Raw data:
◆ ◆ ◆ ◆ ◆

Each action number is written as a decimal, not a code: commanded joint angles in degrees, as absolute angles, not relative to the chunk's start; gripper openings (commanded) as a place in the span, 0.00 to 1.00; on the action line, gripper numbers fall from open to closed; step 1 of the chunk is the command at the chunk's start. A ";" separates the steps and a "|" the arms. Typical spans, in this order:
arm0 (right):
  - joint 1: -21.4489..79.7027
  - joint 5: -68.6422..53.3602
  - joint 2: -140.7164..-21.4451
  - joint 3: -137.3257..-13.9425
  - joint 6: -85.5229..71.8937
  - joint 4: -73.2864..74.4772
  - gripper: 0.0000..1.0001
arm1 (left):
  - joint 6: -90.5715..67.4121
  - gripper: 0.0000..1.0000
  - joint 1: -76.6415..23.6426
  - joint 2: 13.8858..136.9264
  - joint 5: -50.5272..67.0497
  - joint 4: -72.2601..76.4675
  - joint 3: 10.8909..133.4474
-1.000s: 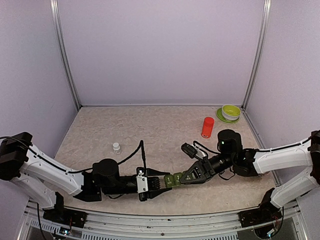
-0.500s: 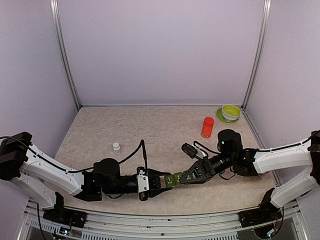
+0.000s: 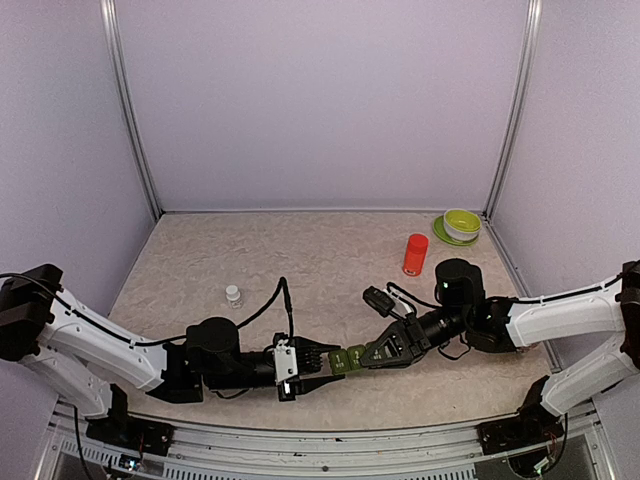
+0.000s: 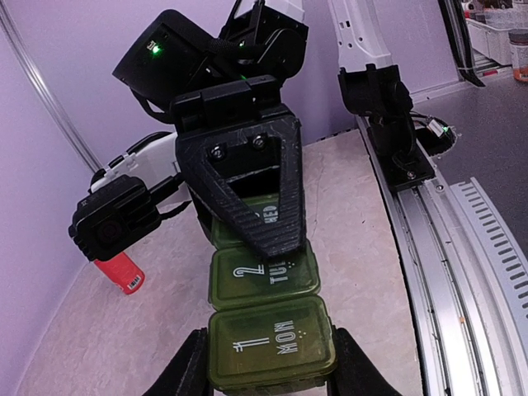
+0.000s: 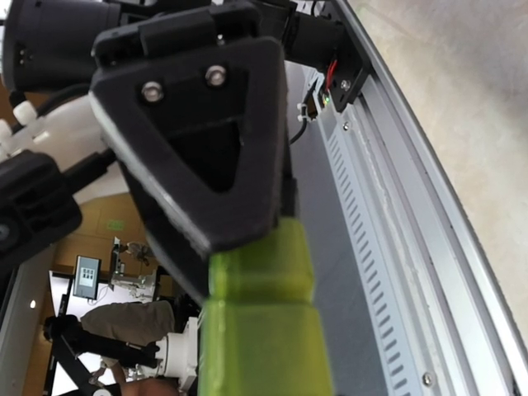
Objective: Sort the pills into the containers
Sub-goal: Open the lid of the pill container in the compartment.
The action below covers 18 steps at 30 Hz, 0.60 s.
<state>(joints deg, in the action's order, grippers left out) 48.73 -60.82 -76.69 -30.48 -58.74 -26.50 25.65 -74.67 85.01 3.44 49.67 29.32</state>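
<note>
We find the containers (image 4: 266, 326), a strip of three green boxes, near the front of the table (image 3: 300, 250) between both arms. Whether it touches the tabletop we cannot tell. The left gripper (image 4: 268, 367) pinches the sides of the MON box, its fingers (image 4: 188, 373) cut off by the frame. The right gripper (image 4: 262, 216) is clamped on the far end, one finger hiding most of the third lid. A red bottle (image 4: 120, 273) shows only partly.
</note>
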 commanded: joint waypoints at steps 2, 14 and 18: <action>49.02 -60.99 -77.15 -31.57 -56.33 -27.89 0.19 | 19.79 0.38 -74.86 83.58 3.07 53.49 31.08; 48.99 -60.95 -76.99 -31.55 -55.74 -27.64 0.18 | 15.42 0.52 -74.44 82.83 3.11 54.64 31.56; 48.97 -60.95 -77.16 -31.54 -55.32 -27.23 0.17 | 15.10 0.53 -74.35 82.47 2.43 54.54 31.54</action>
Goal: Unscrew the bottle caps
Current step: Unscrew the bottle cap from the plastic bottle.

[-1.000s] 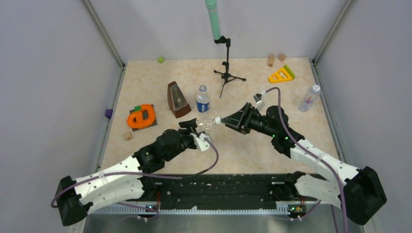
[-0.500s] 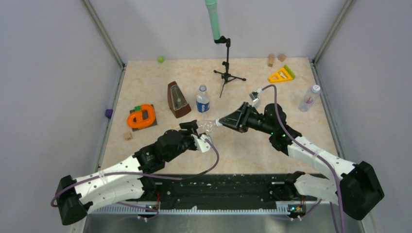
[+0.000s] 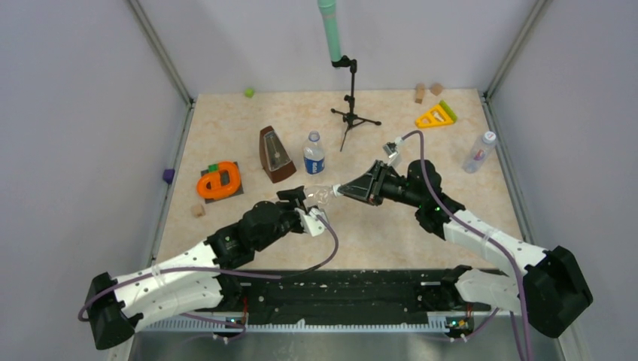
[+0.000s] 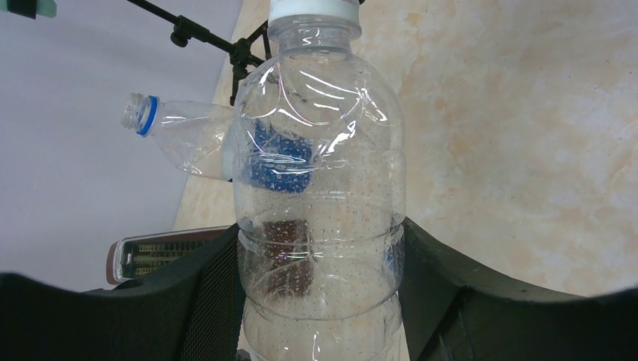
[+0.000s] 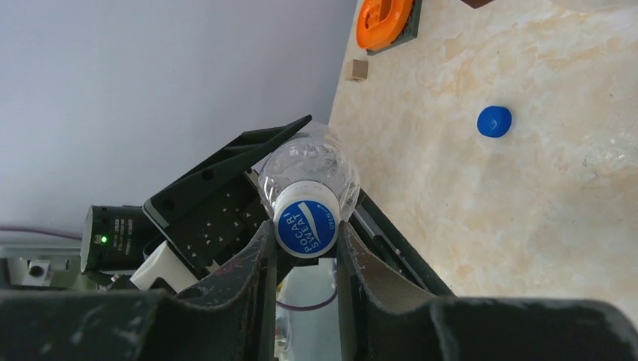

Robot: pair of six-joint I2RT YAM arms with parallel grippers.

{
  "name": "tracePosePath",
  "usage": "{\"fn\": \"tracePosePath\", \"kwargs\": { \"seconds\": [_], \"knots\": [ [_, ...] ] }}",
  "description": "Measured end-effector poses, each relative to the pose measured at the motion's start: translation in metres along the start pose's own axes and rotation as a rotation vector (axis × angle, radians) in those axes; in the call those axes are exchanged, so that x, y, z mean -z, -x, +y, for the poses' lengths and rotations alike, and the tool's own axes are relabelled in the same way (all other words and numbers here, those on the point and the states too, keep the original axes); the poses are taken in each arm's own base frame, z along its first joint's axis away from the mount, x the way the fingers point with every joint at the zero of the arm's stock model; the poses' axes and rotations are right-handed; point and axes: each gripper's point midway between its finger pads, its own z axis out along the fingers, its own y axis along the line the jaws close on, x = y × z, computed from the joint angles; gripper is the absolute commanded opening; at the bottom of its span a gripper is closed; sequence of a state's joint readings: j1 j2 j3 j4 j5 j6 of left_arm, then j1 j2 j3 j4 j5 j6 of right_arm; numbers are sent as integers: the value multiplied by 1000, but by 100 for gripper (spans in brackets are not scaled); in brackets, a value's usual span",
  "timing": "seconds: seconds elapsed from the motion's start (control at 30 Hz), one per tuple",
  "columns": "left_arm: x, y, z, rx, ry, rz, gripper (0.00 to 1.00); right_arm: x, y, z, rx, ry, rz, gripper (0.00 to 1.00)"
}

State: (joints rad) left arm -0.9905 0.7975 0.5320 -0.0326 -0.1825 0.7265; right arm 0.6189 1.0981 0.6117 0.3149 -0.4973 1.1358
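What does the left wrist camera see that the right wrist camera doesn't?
Only the left wrist view shows an uncapped bottle with a blue neck ring, a metronome and microphone stand legs. Only the right wrist view shows a loose blue cap on the table, an orange toy, a wooden block and the blue print on the white cap. Both show the clear bottle held by the left tool, with the right tool pinching its cap.
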Motion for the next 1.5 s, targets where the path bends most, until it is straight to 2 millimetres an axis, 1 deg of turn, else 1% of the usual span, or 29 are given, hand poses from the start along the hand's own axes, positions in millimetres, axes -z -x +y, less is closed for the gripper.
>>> {"fn": "tracePosePath", "kwargs": {
  "seconds": [0.23,0.43,0.57,0.63,0.7,0.77,0.8,0.93,0.97,1.07,1.1,1.2,1.3,1.37,1.5],
  "knots": [
    [8,6,-6,55,-32,-35,0,3,-7,6,104,41,43,4],
    [9,11,-14,128,-85,-53,0,8,-10,10,271,37,88,0],
    [11,16,-19,164,-143,-55,0,13,-14,13,345,57,111,0],
    [13,21,-19,187,-170,-69,0,15,-16,20,375,95,116,1],
    [16,28,-17,209,-191,-91,0,19,-16,28,403,139,104,4],
    [19,34,-17,230,-216,-114,0,22,-17,33,424,172,93,9],
    [21,36,-17,237,-226,-120,0,24,-18,35,434,188,92,14],
    [24,43,-21,288,-267,-136,0,27,-20,39,460,206,95,47],
    [25,44,-23,300,-279,-140,0,28,-21,39,463,206,100,54],
    [23,56,-29,308,-325,-176,0,28,-27,35,451,184,128,66],
    [22,57,-29,303,-329,-178,0,27,-27,31,442,162,130,68],
    [16,54,-25,277,-314,-156,0,25,-23,21,408,98,114,69],
    [9,49,-22,240,-297,-125,0,24,-21,15,382,62,97,69],
    [6,47,-18,219,-280,-108,0,24,-19,16,366,60,85,68],
    [3,41,-12,181,-250,-81,0,25,-13,22,341,70,37,60]
  ]
}}
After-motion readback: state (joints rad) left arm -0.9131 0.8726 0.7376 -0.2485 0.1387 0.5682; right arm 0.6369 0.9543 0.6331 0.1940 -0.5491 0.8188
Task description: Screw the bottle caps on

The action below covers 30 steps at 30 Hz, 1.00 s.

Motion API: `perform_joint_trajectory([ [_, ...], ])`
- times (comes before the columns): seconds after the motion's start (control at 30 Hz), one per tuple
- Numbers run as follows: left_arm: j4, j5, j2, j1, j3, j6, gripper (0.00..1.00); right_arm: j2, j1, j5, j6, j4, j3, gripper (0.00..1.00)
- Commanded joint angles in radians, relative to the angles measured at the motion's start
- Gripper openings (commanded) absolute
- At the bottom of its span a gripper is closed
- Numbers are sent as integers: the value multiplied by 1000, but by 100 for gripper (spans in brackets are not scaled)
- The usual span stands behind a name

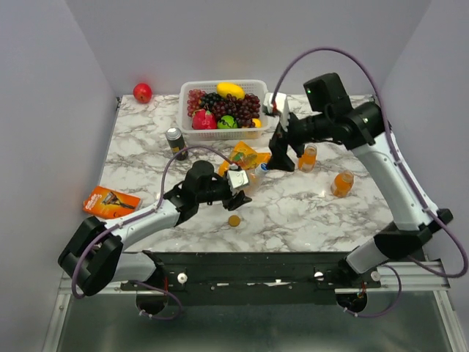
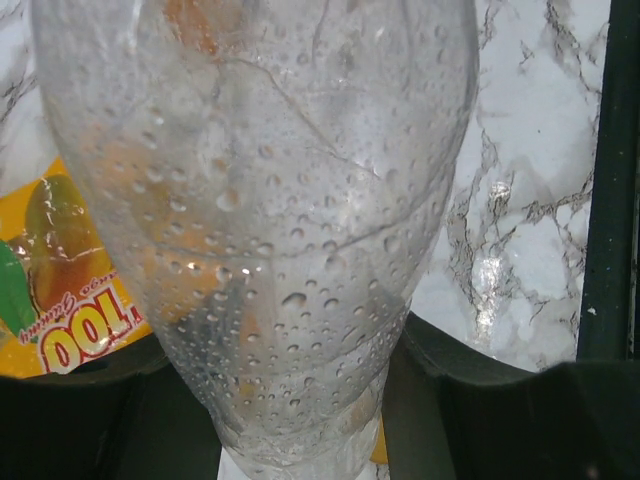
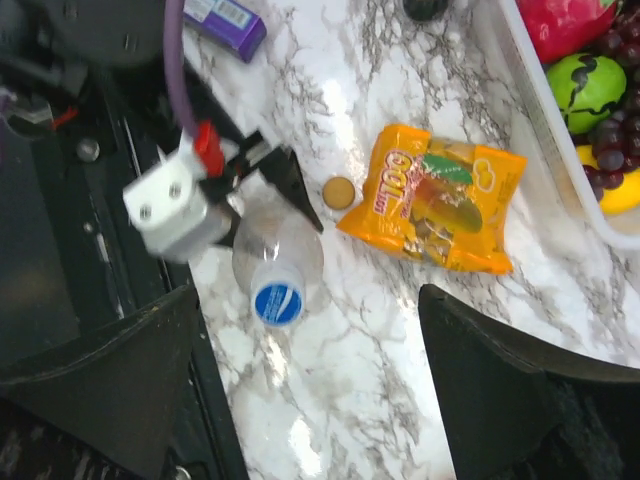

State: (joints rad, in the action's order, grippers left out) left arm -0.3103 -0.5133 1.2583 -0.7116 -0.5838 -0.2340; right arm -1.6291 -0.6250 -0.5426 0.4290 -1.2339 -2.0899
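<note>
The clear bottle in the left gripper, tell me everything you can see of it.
The clear bottle is colourless see-through plastic, its wall beaded with droplets. A white cap with a blue mark sits on its neck; how tightly cannot be told. The left gripper holds its body between the jaws, tilted over the marble table, next to an orange snack packet.

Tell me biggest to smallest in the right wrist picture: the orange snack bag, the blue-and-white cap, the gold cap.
1. orange snack bag
2. blue-and-white cap, but it sits atop a bottle, nearer the camera, so unsure
3. gold cap
</note>
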Motion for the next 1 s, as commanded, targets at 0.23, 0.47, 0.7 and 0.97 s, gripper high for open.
perform_joint_trajectory([
  [0.23, 332, -221, 23, 14, -186, -131, 0, 356, -7, -97, 488, 198, 491, 100],
  [0.47, 364, -228, 44, 12, -223, -125, 0, 374, -38, -106, 519, 255, 551, 100],
  [0.7, 361, -234, 46, 14, -245, -105, 0, 353, -61, -114, 580, 203, 557, 100],
  [0.97, 315, -237, 35, 21, -235, -35, 0, 348, -62, -66, 608, 186, 582, 100],
])
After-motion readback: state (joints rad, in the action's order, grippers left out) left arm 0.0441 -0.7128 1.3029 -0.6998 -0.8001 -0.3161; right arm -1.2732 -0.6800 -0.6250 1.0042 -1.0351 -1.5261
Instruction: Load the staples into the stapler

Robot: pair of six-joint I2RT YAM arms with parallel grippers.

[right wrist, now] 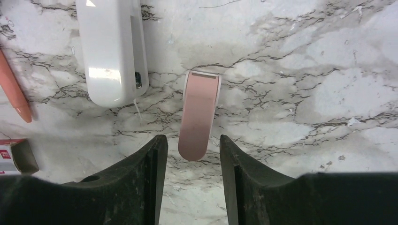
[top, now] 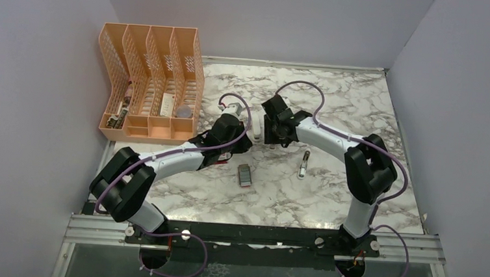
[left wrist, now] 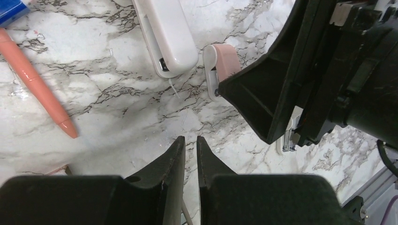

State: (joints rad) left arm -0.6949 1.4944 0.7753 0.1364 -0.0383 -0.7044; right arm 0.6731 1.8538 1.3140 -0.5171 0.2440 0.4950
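Observation:
The white stapler (right wrist: pixel 112 51) lies on the marble, also seen in the left wrist view (left wrist: pixel 169 37) with a thin wire poking from its end. A short pink block (right wrist: pixel 198 115) lies just to its right. My right gripper (right wrist: pixel 191 138) is open above the table, and the block's rounded end sits between its fingertips without touching them. My left gripper (left wrist: pixel 190 138) is shut on nothing, its tips over bare marble short of the stapler. The red-and-white staples box (top: pixel 245 176) lies nearer the arms, its top looking grey; its open end shows at the right wrist view's edge (right wrist: pixel 13 157).
An orange pen (left wrist: pixel 37 84) with a blue cap lies left of the stapler. A slim silver-and-white piece (top: pixel 304 163) rests on the table right of the box. A peach mesh organizer (top: pixel 152 83) stands at the back left. Walls close in on three sides.

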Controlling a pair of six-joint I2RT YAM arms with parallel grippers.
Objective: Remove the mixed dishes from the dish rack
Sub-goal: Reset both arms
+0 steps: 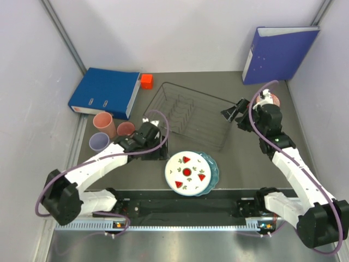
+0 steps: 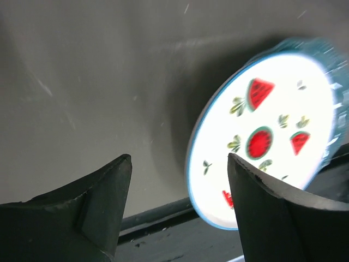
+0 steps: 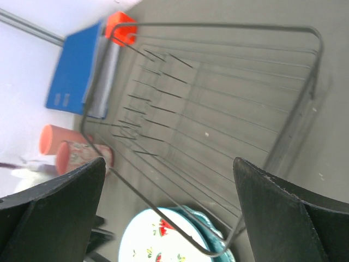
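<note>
Rack (image 1: pixel 191 114) mid-worktop (image 1: pixel 245 158), looks empty. Watermelon plate (image 1: pixel 187 172) stacked on teal plate (image 1: pixel 214 165) just in front of rack; cups (image 1: pixel 103 123) left of rack. Left pincer (image 2: pixel 179 159) open, empty, beside plates. Right pincer (image 3: pixel 169 161) open, empty, at rack's right edge. Unloading seemingly finished.

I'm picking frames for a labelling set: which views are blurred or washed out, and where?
Left wrist: the watermelon plate glares almost pure white and smears at its right edge, with the teal plate under it blurred too. Right wrist: the dish rack reads fairly sharp, evenly lit. Top external: sharp, soft light, only faint shadows.
</note>
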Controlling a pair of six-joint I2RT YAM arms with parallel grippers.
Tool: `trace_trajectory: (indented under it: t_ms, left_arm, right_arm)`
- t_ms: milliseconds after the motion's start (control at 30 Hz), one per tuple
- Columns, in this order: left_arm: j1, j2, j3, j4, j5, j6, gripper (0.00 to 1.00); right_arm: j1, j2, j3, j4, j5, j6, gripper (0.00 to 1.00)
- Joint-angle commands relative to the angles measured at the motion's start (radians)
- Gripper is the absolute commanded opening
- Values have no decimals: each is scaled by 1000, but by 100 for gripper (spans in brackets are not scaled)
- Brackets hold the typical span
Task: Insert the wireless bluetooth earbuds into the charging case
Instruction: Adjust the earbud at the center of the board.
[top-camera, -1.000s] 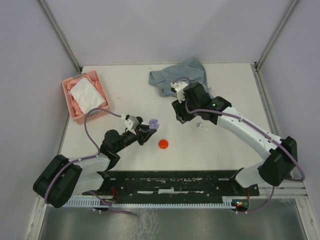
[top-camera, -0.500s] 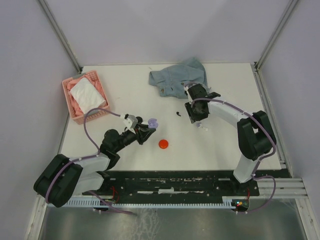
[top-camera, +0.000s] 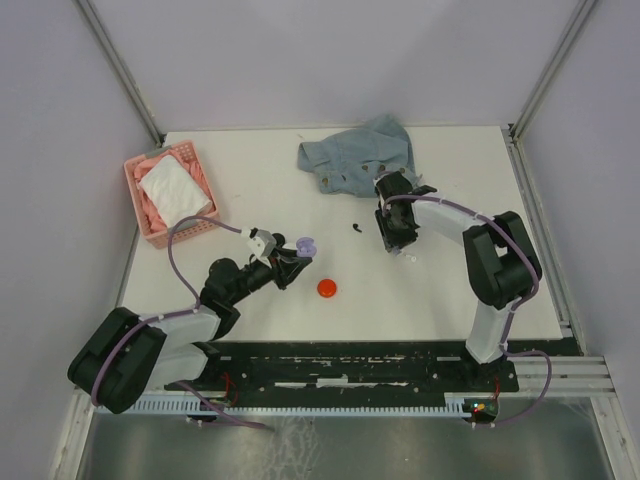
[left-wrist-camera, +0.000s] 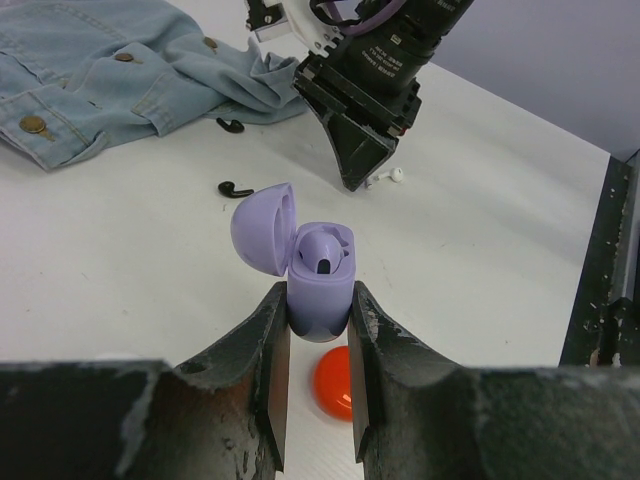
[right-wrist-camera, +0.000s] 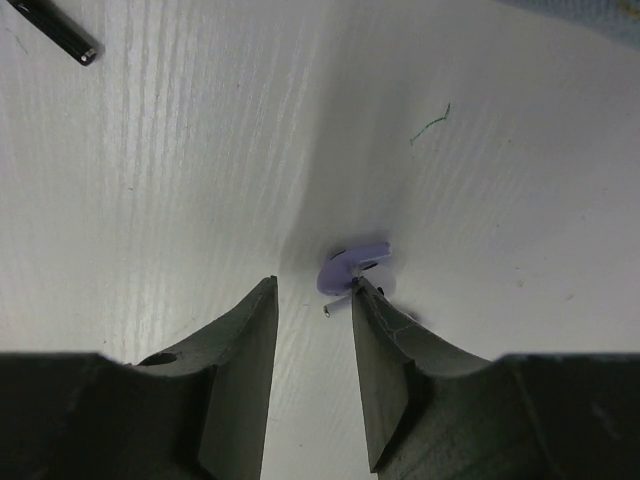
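My left gripper is shut on the lilac charging case, which stands upright with its lid open; in the top view the case is left of centre. My right gripper is open and points down at the table. A lilac earbud lies just past its right fingertip and touches it, and a thin white earbud stem shows beside it. In the top view the right gripper hovers over these earbuds. A black earbud lies to its left.
A red round case lies near the left gripper. A denim jacket lies at the back, with a second black earbud by its edge. A pink basket with cloths stands at the far left. A black rail runs along the near edge.
My right arm has folded in and its gripper has moved right and down over the lilac and white earbuds. My left gripper and the case have not moved.
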Motion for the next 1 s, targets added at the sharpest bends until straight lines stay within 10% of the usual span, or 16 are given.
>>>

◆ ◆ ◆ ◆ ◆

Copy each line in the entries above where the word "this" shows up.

Each action number is written as a decimal, not a code: commanded joint angles in degrees, as absolute angles, not relative to the chunk's start; gripper openings (commanded) as a place in the span, 0.00 to 1.00; on the action line, gripper numbers fall from open to closed; step 1 of the chunk is the command at the chunk's start. A ";" separates the steps and a "|" the arms. Typical spans, in this order:
- Columns, in this order: left_arm: j1, j2, j3, j4, j5, j6, gripper (0.00 to 1.00); right_arm: j1, j2, j3, j4, j5, j6, gripper (0.00 to 1.00)

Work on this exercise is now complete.